Your output should be the complete listing, word for word, with no pictures in it.

Source material section start

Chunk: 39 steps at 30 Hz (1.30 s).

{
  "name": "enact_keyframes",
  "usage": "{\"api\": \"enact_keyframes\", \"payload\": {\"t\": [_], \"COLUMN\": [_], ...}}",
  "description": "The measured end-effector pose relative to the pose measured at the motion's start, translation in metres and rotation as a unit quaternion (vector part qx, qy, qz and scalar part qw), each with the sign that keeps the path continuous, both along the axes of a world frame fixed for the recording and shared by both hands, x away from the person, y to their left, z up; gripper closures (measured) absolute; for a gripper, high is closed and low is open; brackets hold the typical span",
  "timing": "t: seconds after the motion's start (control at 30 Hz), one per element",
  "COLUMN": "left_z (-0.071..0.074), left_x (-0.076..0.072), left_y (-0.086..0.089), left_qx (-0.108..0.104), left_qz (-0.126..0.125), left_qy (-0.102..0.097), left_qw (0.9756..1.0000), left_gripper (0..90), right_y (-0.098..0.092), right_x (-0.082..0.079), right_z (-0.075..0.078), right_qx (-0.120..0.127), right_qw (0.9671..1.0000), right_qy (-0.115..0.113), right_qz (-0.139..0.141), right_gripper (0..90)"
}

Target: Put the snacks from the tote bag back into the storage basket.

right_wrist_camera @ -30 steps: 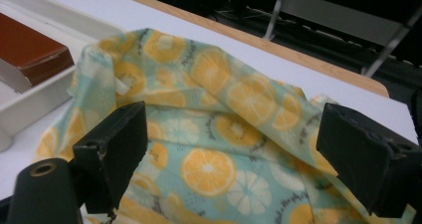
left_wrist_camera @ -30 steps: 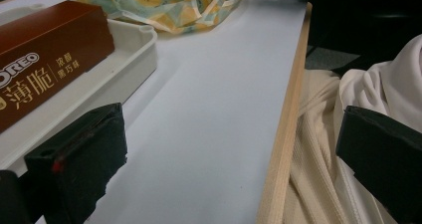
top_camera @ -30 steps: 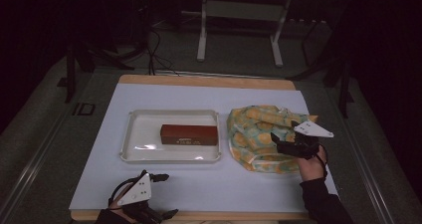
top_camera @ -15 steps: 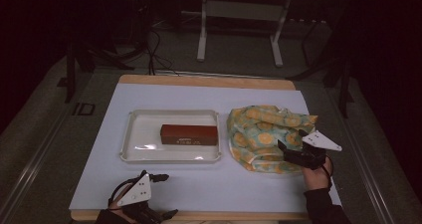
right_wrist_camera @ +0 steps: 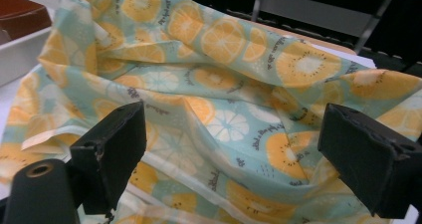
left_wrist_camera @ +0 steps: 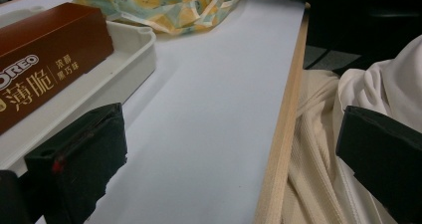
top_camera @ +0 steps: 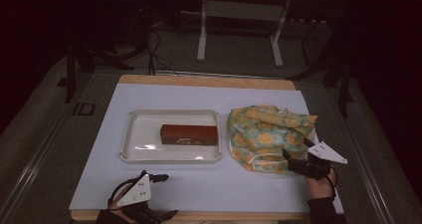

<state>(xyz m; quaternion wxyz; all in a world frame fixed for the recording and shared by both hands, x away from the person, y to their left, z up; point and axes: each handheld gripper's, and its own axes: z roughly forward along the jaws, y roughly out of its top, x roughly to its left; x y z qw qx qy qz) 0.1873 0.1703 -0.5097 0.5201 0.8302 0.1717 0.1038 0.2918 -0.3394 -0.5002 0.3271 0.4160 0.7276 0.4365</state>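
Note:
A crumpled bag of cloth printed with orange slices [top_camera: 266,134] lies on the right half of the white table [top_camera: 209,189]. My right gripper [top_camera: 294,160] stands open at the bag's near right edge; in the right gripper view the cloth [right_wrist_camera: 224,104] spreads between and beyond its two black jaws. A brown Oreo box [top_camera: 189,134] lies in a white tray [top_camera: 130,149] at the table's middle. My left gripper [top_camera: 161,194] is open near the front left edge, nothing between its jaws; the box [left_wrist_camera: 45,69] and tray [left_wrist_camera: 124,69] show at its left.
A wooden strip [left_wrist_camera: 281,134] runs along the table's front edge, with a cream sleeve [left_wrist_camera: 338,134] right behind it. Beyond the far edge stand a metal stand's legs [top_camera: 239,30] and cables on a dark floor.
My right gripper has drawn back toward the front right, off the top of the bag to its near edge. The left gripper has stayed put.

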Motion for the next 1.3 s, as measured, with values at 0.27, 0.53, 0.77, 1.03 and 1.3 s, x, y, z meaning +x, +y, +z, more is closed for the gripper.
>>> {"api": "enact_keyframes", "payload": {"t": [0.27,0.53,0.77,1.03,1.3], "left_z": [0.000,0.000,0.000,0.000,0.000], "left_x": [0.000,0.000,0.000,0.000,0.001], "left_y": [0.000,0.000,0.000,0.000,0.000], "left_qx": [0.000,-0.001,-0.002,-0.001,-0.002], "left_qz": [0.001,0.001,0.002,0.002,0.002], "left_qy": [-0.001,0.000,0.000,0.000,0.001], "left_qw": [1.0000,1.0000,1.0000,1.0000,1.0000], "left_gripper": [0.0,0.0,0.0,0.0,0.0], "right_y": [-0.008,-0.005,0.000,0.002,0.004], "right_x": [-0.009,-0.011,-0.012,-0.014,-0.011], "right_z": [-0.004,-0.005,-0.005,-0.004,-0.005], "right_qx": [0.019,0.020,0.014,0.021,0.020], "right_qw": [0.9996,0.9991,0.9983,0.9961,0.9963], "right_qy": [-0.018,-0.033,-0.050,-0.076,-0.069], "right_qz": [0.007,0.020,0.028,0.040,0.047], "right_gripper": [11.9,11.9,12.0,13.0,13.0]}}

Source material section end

# Answer to this task
Chunk: 39 steps at 30 Hz (1.30 s).

{
  "name": "enact_keyframes",
  "usage": "{\"api\": \"enact_keyframes\", \"payload\": {\"t\": [_], \"COLUMN\": [_], ...}}",
  "description": "The measured end-effector pose relative to the pose measured at the motion's start, translation in metres and rotation as a unit quaternion (vector part qx, qy, qz and scalar part qw), each with the sign that keeps the path continuous, both along the axes of a world frame fixed for the recording and shared by both hands, x away from the person, y to their left, z up; gripper closures (measured) absolute; for a gripper, high is closed and low is open; brackets hold the typical span",
  "timing": "t: seconds after the motion's start (control at 30 Hz), one per element",
  "COLUMN": "left_z (-0.071..0.074), left_x (-0.076..0.072), left_y (-0.086..0.089), left_qx (-0.108..0.104), left_qz (-0.126..0.125), left_qy (-0.102..0.097), left_qw (0.9756..1.0000), left_gripper (0..90), right_y (-0.098..0.092), right_x (-0.082..0.079), right_z (-0.075..0.078), right_qx (-0.120..0.127), right_qw (0.9671..1.0000), right_qy (-0.115..0.113), right_qz (-0.139..0.141), right_gripper (0..90)"
}

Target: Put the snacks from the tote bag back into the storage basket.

right_wrist_camera @ -30 steps: 
left_wrist_camera @ -30 steps: 
top_camera @ -30 steps: 
top_camera @ -15 steps: 
right_wrist_camera @ +0 steps: 
left_wrist_camera @ +0 steps: 
top_camera @ +0 steps: 

<state>(xyz m; quaternion wxyz; all in a world frame fixed for the recording and shared by both hands, x away from the person, y to their left, z up; point and axes: each handheld gripper's, and its own axes: z roughly forward along the jaws, y roughly out of its top, x roughly to its left; x y z qw qx qy qz) 0.1873 0.1703 -0.5097 0.5201 0.8302 0.1717 0.1038 0.2918 -0.3394 -0.5002 0.3271 0.4160 0.7276 0.4365</state>
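Note:
A crumpled bag of cloth printed with orange slices [top_camera: 266,134] lies on the right half of the white table [top_camera: 209,189]. My right gripper [top_camera: 294,160] stands open at the bag's near right edge; in the right gripper view the cloth [right_wrist_camera: 224,104] spreads between and beyond its two black jaws. A brown Oreo box [top_camera: 189,134] lies in a white tray [top_camera: 130,149] at the table's middle. My left gripper [top_camera: 161,194] is open near the front left edge, nothing between its jaws; the box [left_wrist_camera: 45,69] and tray [left_wrist_camera: 124,69] show at its left.
A wooden strip [left_wrist_camera: 281,134] runs along the table's front edge, with a cream sleeve [left_wrist_camera: 338,134] right behind it. Beyond the far edge stand a metal stand's legs [top_camera: 239,30] and cables on a dark floor.
My right gripper has drawn back toward the front right, off the top of the bag to its near edge. The left gripper has stayed put.
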
Motion for the next 1.3 s, as measured, with values at 0.27, 0.53, 0.77, 1.03 and 1.3 s, x, y, z meaning +x, +y, +z, more is closed for the gripper.
>>> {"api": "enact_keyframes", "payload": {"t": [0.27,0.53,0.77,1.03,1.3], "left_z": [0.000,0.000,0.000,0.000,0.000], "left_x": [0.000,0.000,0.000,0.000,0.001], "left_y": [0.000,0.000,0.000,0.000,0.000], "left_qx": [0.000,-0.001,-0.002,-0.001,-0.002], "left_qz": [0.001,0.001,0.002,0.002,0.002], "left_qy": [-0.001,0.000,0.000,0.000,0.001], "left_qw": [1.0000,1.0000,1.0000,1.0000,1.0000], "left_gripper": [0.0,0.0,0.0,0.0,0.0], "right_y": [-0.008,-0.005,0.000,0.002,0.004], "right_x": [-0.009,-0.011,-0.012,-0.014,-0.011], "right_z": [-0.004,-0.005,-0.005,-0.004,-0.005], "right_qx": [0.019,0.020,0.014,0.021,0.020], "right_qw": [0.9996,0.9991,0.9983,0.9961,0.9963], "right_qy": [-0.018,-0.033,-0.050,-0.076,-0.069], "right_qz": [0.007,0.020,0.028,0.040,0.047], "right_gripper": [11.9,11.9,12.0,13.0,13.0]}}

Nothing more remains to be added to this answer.